Discussion in 'Handguns: Revolvers' started by cmozena, Jun 2, 2015.
I have a couple S&W .357 Magnum revolvers from 1935. And, they work fine. Trust me, unless there is a hidden problem with that gun, it's as good a revolver as you can find.
And, I seriously doubt there is any problem with it. Remember, that was the mainstay in policemen's holsters for 80 years. Rained on, smacked into door frames, not cleaned regularly, heck, sometimes a resisting suspect even bumped their head into one.
I too am older than that gun and I still work dang near as well as I ever did.
Come on guys. The OP is new and trying to learn. We’ve all been there at some point in our lives.
But it is amusing.
I appreciate the feedback! It says Model-10, no dash. I took the grip off and it is the original with the same serial number 452xxx stamped on the wood. I attached another pic of the Model-10 stamp. Any suggestions on what I should use to clean and preserve the grip wood?

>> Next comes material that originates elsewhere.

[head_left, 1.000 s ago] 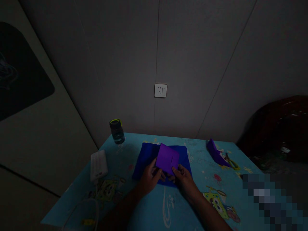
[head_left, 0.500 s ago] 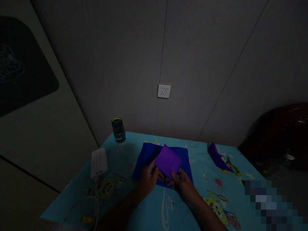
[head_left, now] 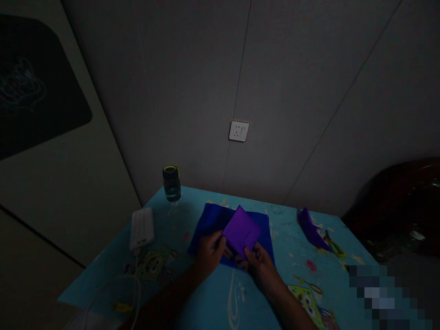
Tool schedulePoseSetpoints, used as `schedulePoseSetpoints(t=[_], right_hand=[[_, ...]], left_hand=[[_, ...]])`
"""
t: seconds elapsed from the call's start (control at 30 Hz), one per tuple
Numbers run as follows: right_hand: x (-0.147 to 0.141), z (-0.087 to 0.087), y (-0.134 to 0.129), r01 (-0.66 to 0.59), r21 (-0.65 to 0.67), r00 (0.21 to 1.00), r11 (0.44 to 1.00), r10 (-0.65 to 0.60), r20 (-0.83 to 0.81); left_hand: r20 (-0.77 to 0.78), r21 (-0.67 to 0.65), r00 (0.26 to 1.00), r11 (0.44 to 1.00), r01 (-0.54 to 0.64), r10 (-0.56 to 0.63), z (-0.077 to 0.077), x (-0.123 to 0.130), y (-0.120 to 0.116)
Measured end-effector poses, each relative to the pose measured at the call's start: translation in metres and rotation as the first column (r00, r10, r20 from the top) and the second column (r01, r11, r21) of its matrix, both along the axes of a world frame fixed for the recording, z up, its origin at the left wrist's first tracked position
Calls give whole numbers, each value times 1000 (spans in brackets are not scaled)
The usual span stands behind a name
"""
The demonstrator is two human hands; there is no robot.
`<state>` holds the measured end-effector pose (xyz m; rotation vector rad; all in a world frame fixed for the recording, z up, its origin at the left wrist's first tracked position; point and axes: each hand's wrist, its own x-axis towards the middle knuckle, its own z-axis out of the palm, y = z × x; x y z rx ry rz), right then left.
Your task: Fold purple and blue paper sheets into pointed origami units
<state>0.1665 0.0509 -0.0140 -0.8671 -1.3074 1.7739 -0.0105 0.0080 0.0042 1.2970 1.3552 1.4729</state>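
Note:
Between my two hands is a folded square of purple paper (head_left: 241, 230), tilted with one corner pointing up and a short slit or crease line near its right side. My left hand (head_left: 210, 250) pinches its left corner, thumb on the near face. At the lower right edge, my right hand (head_left: 260, 261) grips it, thumb on top and fingers curled beneath. Under the paper lies a dark blue sheet (head_left: 213, 219), partly covered by the paper and my hands. The fingers behind the paper are partly hidden.
A water bottle (head_left: 171, 184) stands at the back left, a white power bank (head_left: 142, 228) with a cable nearer. At the right lie a folded purple piece (head_left: 311, 230) and yellow-green-handled scissors (head_left: 336, 248). A patterned blue cloth covers the table (head_left: 192, 302). A wall socket (head_left: 239, 131) is behind.
The camera view has shifted and tilted slightly. Both hands keep their hold on the purple paper, which has turned only a little.

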Motion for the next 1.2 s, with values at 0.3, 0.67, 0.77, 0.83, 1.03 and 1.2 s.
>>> schedulePoseSetpoints(t=[0.3,0.67,0.77,0.83,1.03,1.2], right_hand=[[-2,10,-2,37,98,994,994,-46,96],[-1,16,-4,41,102,995,994,-50,87],[0,16,-3,40,116,996,992,-49,77],[-1,17,-3,18,135,997,991,-29,77],[-1,21,-4,-5,188,995,982,-13,96],[0,16,-2,34,208,996,978,-51,80]], left_hand=[[-14,30,995,994,-102,103,-3,-5,4],[-10,14,999,999,-39,39,5,-7,1],[-48,58,995,994,89,-86,7,-8,-4],[-23,56,991,990,132,-131,7,-8,-6],[51,-18,996,997,80,-79,2,-2,1],[71,-40,994,995,89,-86,-1,-3,6]])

The grips look pretty good. If most of the original finish is intact, I would just use clear wax. This is good stuff
I would NOT let that gun leave my home! That is a gun to keep! They are very hard to come by. GOOD LUCK
I'm no S&W expert like many on here.
What I am, though, is the caretaker of my grandfather's S&W .38, the one that he once fatally shot a charging wild boar with while he was mounted on horseback.
It is from 1950 or earlier. I shoot it all the time. To the best of my knowledge, no part has ever needed replacement. The firing pin on the hammer also has a little "jiggle" in it.

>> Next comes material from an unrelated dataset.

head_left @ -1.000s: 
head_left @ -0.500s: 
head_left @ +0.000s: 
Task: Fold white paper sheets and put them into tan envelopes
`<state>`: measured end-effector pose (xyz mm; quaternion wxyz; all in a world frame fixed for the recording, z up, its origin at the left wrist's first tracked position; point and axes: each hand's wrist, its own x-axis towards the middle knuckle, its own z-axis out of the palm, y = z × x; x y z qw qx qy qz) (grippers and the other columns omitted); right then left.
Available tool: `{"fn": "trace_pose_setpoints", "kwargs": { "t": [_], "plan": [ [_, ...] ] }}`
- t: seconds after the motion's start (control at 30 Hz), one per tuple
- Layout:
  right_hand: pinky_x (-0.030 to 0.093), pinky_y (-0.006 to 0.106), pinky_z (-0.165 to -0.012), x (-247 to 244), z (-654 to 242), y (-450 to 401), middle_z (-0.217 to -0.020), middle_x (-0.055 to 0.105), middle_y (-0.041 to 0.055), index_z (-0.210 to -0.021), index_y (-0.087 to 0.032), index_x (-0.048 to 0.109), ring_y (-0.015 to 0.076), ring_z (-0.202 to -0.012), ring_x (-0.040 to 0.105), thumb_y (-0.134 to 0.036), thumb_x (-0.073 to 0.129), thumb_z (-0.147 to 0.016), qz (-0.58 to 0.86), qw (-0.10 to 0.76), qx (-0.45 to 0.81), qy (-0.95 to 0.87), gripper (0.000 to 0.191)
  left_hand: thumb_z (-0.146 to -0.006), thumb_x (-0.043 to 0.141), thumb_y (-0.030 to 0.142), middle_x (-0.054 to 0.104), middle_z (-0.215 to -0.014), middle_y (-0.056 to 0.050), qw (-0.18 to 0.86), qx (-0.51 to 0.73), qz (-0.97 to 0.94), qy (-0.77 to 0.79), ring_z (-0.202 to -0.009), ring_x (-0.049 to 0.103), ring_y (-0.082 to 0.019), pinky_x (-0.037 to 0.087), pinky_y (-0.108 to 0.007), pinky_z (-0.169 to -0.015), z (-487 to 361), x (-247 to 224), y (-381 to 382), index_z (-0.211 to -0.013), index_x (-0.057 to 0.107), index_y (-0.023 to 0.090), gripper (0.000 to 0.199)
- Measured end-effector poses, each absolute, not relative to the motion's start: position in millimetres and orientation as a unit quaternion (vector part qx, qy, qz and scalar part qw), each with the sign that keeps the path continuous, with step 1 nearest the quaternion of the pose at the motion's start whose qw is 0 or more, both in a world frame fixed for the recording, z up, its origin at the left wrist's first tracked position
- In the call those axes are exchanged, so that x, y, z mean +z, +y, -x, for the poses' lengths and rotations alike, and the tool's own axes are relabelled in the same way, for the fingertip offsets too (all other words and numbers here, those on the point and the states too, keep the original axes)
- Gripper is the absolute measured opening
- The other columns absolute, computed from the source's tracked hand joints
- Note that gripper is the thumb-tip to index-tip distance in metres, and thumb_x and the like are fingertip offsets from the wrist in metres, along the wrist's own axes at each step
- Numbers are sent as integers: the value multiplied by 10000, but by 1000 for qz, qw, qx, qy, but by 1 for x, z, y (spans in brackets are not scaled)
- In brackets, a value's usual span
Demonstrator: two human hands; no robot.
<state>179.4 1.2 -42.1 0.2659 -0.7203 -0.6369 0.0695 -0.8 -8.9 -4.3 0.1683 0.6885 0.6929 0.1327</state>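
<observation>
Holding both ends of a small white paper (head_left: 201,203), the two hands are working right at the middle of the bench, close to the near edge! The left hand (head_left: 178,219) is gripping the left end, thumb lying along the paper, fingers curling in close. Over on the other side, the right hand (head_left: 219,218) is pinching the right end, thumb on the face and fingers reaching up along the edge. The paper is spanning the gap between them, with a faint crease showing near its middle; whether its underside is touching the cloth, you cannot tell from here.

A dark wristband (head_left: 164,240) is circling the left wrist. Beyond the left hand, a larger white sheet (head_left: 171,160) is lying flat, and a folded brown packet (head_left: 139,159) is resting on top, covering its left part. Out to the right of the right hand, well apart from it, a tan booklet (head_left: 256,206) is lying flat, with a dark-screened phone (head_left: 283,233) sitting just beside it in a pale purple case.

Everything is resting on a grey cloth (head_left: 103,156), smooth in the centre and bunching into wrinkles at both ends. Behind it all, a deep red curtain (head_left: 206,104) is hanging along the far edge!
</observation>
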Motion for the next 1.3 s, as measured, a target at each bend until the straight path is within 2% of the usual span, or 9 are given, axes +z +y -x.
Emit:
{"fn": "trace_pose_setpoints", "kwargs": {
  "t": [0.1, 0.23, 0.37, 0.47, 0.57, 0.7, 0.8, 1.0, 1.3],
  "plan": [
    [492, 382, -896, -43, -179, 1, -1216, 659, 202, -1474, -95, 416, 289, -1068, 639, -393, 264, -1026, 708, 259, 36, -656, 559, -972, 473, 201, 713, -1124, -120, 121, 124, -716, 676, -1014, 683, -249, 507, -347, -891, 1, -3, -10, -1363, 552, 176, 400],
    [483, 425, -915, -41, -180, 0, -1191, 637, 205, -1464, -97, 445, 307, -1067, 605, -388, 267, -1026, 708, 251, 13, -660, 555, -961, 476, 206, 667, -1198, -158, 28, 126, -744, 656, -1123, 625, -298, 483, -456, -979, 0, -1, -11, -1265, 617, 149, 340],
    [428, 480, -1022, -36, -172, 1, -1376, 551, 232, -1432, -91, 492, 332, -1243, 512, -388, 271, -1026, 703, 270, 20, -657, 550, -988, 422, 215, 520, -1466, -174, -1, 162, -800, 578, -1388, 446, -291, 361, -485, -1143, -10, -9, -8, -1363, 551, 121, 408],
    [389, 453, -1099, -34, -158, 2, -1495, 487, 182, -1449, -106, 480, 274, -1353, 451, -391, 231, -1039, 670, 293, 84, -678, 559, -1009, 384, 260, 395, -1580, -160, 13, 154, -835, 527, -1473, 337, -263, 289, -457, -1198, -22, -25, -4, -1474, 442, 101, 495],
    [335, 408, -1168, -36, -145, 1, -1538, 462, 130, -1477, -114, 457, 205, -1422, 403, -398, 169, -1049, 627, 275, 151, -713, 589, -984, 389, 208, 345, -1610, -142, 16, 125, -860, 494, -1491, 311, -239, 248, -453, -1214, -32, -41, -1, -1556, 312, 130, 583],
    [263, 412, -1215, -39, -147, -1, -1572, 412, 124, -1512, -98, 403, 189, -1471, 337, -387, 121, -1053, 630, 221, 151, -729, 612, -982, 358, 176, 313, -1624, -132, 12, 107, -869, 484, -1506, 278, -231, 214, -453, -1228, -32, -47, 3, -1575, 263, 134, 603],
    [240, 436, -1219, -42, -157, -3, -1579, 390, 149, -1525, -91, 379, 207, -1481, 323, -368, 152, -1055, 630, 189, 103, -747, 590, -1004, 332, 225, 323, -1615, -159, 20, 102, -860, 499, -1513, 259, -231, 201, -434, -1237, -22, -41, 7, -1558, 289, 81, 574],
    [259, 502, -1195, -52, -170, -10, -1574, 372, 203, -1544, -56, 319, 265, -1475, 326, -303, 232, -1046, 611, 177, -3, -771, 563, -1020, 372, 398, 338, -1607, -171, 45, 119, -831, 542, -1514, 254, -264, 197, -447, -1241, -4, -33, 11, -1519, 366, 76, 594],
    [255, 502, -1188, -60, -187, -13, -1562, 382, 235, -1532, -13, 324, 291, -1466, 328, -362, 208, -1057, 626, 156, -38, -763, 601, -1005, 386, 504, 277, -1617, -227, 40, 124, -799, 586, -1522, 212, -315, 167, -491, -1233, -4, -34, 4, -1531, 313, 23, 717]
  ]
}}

If your barrel is free of obstructions, if the cylinders lock up and the hammer snaps - I would shoot it without hesitation.
The firing pin is supposed to be that way, T2K. Sounds like a good gun.

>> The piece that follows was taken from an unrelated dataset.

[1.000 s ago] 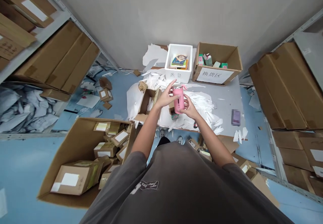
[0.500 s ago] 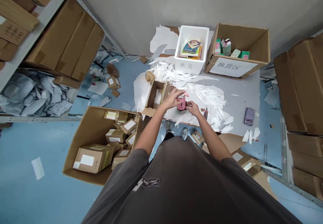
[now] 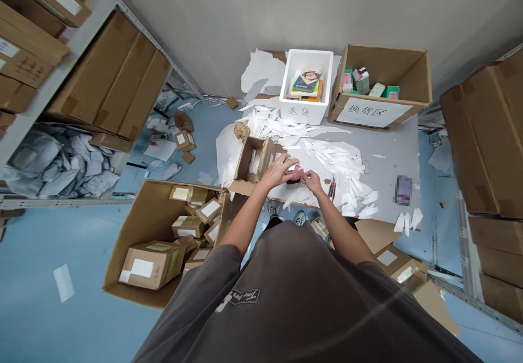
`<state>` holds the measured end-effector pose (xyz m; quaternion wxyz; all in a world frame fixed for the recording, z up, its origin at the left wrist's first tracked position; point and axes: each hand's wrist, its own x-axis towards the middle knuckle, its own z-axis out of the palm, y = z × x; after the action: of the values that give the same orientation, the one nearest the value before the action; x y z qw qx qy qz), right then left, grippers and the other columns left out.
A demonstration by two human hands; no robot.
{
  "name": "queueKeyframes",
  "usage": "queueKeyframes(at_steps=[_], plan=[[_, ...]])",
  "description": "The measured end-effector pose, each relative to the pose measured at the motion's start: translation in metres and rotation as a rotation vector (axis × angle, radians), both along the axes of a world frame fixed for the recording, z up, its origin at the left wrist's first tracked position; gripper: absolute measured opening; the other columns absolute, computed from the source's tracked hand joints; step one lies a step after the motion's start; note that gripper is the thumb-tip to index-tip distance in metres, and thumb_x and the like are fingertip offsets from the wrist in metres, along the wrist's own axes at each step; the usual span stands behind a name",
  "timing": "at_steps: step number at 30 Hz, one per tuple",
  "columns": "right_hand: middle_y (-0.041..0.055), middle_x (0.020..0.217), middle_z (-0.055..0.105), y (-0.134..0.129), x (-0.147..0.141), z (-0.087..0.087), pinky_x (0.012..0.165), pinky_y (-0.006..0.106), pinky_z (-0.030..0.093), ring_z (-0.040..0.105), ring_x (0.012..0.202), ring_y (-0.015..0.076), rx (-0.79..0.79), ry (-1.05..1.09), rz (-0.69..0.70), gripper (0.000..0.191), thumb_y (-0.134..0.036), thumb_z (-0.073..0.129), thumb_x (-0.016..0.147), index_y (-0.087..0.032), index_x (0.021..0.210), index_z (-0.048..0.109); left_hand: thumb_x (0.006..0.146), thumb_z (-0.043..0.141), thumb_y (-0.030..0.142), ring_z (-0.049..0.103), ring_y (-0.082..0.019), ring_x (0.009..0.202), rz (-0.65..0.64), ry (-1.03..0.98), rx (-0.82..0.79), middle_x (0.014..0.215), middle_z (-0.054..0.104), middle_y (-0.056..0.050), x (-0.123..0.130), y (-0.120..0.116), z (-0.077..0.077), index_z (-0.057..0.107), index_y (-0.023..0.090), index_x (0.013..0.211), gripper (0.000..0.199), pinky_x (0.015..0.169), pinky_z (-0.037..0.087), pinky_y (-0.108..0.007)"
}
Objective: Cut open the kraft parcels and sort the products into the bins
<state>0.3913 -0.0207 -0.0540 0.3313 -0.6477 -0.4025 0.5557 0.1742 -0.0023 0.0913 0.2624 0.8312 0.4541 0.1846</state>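
My left hand (image 3: 281, 171) is wrapped over the top and left of a pink jar (image 3: 295, 174) with a shiny silver top. The jar sits low in a small dark-sided box (image 3: 293, 184) near the table's front edge, its lower part hidden. At the right edge of that box, my right hand (image 3: 311, 181) is closed in a pinch, seemingly on its rim. An open cardboard box (image 3: 247, 158) with white paper inside stands left of my left hand. Two pens (image 3: 332, 189) lie right of my right hand.
White paper strips (image 3: 341, 161) cover much of the table. Behind stand a white foam box (image 3: 306, 113) with books and a labelled carton (image 3: 378, 113) with small boxes. A large carton of parcels (image 3: 134, 210) is at left; shelves flank both sides.
The pink jar has gone down into the small box, with my left hand lowering over it. My right hand stays at the box's right side. The whole view has shifted slightly.
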Motion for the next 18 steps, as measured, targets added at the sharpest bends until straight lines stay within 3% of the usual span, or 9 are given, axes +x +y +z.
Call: queueKeyframes(at_steps=[3,6,13,18], plan=[[0.0007,0.078,0.062,0.000,0.000,-0.001,0.072,0.035,0.062,0.063,0.077,0.0198,0.006,-0.024,0.003,0.049,-0.070,0.072,0.079,-0.026,0.072,0.053,0.094,0.074,0.024,0.063,-0.029,0.124,-0.037,0.067,-0.011,0.140,0.054,-0.011,-0.005,-0.005,0.003,0.066,0.029,0.144,0.051,0.105,0.056,-0.038],[0.0008,0.076,0.062,0.000,-0.001,-0.002,0.070,0.033,0.061,0.063,0.076,0.0199,0.027,-0.056,0.029,0.047,-0.070,0.070,0.080,-0.026,0.071,0.054,0.094,0.076,0.024,0.064,-0.028,0.123,-0.052,0.108,-0.016,0.142,0.054,-0.010,-0.005,-0.009,-0.004,0.065,0.030,0.145,0.052,0.102,0.056,-0.036],[0.0007,0.079,0.064,-0.006,-0.005,-0.004,0.073,0.034,0.062,0.067,0.079,0.0206,-0.002,0.052,0.047,0.048,-0.070,0.072,0.081,-0.026,0.073,0.054,0.093,0.082,0.035,0.063,-0.034,0.123,-0.004,0.323,-0.035,0.137,0.061,-0.015,0.015,-0.020,-0.051,0.070,0.027,0.142,0.051,0.105,0.053,-0.044],[0.0005,0.076,0.064,-0.006,-0.004,-0.003,0.074,0.034,0.061,0.068,0.079,0.0214,0.002,-0.015,0.038,0.038,-0.058,0.070,0.086,-0.027,0.074,0.052,0.100,0.073,0.046,0.051,-0.037,0.141,0.035,0.215,0.013,0.151,0.058,-0.016,0.010,-0.025,-0.079,0.078,0.026,0.128,0.034,0.115,0.047,-0.051]])
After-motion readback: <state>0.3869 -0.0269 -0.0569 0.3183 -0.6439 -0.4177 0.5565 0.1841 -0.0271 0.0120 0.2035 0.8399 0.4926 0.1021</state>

The Model 10 is a superb revolver.
Congrats on getting the Model 10! The 4" heavy barrel has always been one of my favorites along with the .357 version Model 13. Enjoy your new addition to go along with your Beretta PX4 Storm.
I have three M&P's that I still shoot. One is the first model 1899, and one is the Model 1902 version. The other is a 1905 version in 32-20 .
Yes - I do find it amusing. The first Model 10 I purchased was when I was still a teenager as I recall (they didn't ask my age). It was a local PD sell off of their old duty guns. My brother and I went to the city facilities and he bought a light weight (alloy frame if I recall correctly) Colt, and I bought a S&W model 10. Well used guns but affordable at $15 for choice. Cash and walk from the Police Dept ! Now THAT'S amusing.
Now that's a nice Model 10. I REALLY like the diamond grips myself. The Model 10 is "everyman's gun." Everything you really need, boiled down to the basics. Enjoy it.
I wouldn't worry about what kind of ammo to shoot in it. If it says 38 Special on the box and the cartridge case, it'll be OK. I wouldn't bother to shoot P+ or any of that sillyness, simply because that stuff cost more and doesn't punch a hole in paper any better than plain old round nose practice ammo.
Now if you do happen to want to use it for self/home defense, then get a box of P+ hollow points. What kind really doesn't matter much IMHO. Shoot a few. You'll probably say "Not really much difference." There isn't but you'll have a few.
The now famous again Dannemora Prison has the model 10 as its main handgun. A few of the elite response teams have the glock in 9mm.
Don't worry about it. It will handle as many rounds as a new one, if not more.
Old by 60's standards? Nah, I've got a #14 in 38 spl, and a #17 in .22 cal., both made in '51, both of them are 95% or better. They both shoot fantastic, the #17 shoots a lot better than I can, smooth as butter actions.
When I went to Nam I was issued a S&W Mod 10 with 4" barrel. Shot many a round through it. Over there ammo was free so I would load up about a 1000 rounds a month. Never failed me. Still have it today, but mostly shoot it on weekends when I can. I reload my own with 158 gr. round nose rounds from Oregon trail. This gun still hits the 10 ring at 25 yards.